**Holevo's theorem and its implications for quantum communication and computation **
Ashwin Nayak

The nature of the information content of n quantum bits is quite paradoxical---eventhough 2^n - 1 complex numbers are necessary to specify the state of these n qubits, they cannot be used to encode more than n classical bits of information. This is a consequence of Holevo's theorem, a deep result from quantum information theory. Holevo's theorem thus forms the basis of several results showing the limitations of communicating with quantum bits. We give a more transparent explanation of the above "paradox." Our result in fact enables us to get tighter bounds on the number of quantum bits used in the encoding in terms of the probability of correct decoding. Now consider a scenario where the recipient of the encoding is interested in only _one_, a priori unknown bit of the original n.
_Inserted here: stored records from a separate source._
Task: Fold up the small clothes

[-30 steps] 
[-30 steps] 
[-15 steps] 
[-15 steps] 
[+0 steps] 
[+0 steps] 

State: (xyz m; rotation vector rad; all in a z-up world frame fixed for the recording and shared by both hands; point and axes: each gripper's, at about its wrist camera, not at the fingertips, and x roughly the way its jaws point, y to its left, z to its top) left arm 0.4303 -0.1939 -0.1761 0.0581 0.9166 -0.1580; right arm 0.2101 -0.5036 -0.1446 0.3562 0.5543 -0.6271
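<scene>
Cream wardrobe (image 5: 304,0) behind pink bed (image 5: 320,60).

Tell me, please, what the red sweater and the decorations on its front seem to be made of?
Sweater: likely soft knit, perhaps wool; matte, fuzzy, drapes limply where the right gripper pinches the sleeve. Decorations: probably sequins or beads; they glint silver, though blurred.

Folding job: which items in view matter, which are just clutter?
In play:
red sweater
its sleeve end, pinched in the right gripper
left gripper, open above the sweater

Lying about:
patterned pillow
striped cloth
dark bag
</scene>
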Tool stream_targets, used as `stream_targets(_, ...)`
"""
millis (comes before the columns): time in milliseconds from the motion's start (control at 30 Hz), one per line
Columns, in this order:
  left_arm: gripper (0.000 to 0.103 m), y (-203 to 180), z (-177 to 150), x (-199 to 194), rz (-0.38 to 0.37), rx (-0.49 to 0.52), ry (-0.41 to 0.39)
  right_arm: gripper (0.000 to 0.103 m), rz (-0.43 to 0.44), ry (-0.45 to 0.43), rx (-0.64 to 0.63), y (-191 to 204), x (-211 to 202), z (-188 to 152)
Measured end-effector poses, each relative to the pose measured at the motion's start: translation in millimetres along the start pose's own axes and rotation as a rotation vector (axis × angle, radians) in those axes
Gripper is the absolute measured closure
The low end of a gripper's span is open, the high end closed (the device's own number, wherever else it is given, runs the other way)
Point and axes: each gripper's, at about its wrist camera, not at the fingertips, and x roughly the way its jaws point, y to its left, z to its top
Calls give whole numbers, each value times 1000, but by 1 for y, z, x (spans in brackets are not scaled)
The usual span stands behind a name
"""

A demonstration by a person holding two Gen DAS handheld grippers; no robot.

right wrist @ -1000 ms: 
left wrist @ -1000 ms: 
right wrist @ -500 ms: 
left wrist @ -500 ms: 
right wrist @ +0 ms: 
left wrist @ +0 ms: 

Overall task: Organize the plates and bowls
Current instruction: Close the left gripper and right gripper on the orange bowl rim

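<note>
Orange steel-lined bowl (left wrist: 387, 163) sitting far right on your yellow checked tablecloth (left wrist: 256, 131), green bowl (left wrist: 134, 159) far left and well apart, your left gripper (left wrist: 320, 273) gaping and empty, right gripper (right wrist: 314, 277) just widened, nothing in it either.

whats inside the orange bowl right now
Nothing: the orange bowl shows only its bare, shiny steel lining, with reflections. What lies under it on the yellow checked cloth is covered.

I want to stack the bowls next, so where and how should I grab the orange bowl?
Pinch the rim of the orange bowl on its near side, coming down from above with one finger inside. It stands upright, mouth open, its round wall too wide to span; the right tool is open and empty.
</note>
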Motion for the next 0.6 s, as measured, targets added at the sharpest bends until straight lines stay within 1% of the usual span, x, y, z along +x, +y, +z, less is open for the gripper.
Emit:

The situation here is subtly different from that in Holevo's theorem, since the measurement the recipient makes to extract one bit could potentially destroy some or all of the remaining encoded information. Indeed, this allows us to encode, for example, two bits into one qubit; such compression is not possible classically. Using such dense quantum codes, we could succinctly encode an entire telephone directory such that any single number could be extracted from it via a suitable measurement. However, using simple entropy arguments based on Holevo's theorem, we show that these codes cannot be very succinct---they require at least a _linear_ number of quantum bits. Finally, we show that the same technique can be used to prove limitations on the computing power of a finite number of quantum bits (i.e., of quantum finite automata). We show that checking if a number is a small even requires quantum automata that are exponentially larger than the corresponding deterministic automata. This is in sharp contrast to a result of Ambainis and Freivalds that quantum automata can be exponentially smaller than classical ones for certain other problems.